1 cup of sodium laurel sulfoacetate SLS (powdered foaming agent)


----------



## Goldenearthgirl (Aug 28, 2009)

CMG these are two different foaming ingredients

Sodium Lauryl Sulfate = SLS
Sodium Lauryl Sulphoacetate = SLSa


----------



## cmg1177 (Aug 28, 2009)

Huh, thanks. I copied the spelling from the recipe.  
I will have to double check!


----------



## cmg1177 (Sep 1, 2009)

*sodium laurel sulfoacetate*

http://www.pvsoap.com/recipe_bubble_bath_drop.htm

This is the recipe link from the Bath and Body forum.
Maybe someone can see if it means SLSA??


----------



## soapbuddy (Sep 4, 2009)

cmg1177 said:
			
		

> Huh, thanks.

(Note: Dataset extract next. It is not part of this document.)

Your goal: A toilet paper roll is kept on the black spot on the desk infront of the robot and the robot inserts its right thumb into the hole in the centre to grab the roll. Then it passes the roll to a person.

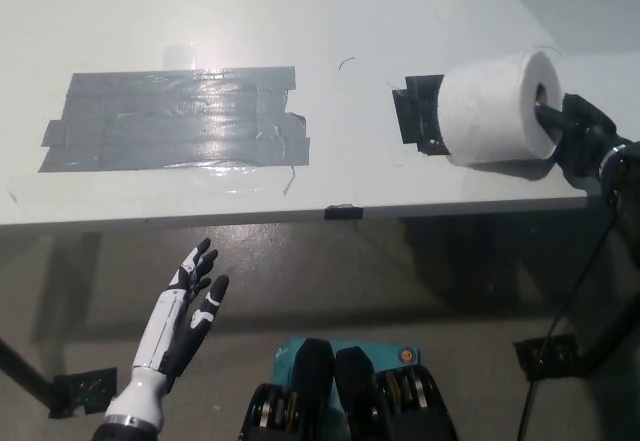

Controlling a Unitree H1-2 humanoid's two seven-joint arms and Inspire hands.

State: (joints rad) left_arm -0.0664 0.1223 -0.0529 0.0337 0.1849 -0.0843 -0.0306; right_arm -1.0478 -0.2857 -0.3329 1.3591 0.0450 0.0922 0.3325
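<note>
Nearest the camera, below the desk's front edge, the robot's white left hand [185, 306] rests in the air with its fingers spread, holding nothing. It is well apart from the work on the other side.

Further out, the flat white desk [250, 11] fills the upper view. A wide patch of grey tape strips [175, 121] lies on it, ahead of the left hand and well clear of the right.

At the far right, the robot's black right hand [580, 136] holds the white, cylindrical toilet paper roll [495, 109]. The roll is tipped on its side, its open end facing the hand, and a black digit goes into the dark central hole. Whether the other fingers press the outside of the roll cannot be told from here. The roll sits just beside the hand, toward the desk's middle, apparently raised off the surface, with its shadow beneath it. Beside the roll, on the side away from the hand, the black square spot [418, 111] marking its start place is now uncovered.

The roll is probably light and soft, its paper layers easy to dent, so a hard squeeze would likely crush it. The stiffer inner tube looks the best place to grip, though a roll hung on one digit may swing or slide off.

The desk's front edge runs just below the hand and its right edge is close. Open space lies beyond both edges, giving room to carry the roll outward to a person; no person is in view
</note>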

I copied the spelling from the recipe.
> I will have to double check!


It's sodium laurel sulfoacetate aka SLSA.


----------



## cmg1177 (Sep 4, 2009)

*slsa*

Thanks! They must of misspelled on the link.


----------



## bbkimberly (Sep 8, 2009)

sodium lauryl sulfoacetate and I get mine at thechemistrystore.com

http://www.chemistrystore.com/cart.cgi? ... hild=88743


----------



## Ismael (Dec 2, 2012)

Let me get you'll out of your confusion... Sodium Lauryl Sulfoacetate (SLSA) and Sodium Louryl Sulfate (SLS) are NOT the same thing. SLSA is derived from coconut and palm oils and is not an irritant like SLS. You can use up to 65%... maybe 70% of SLSA in your formulation and it's not supposed to cause any irritation, even on sensitive skin people. You can find out more about this on this site:

http://slibeauty.wordpress.com/2010/01/ ... foacetate/


----------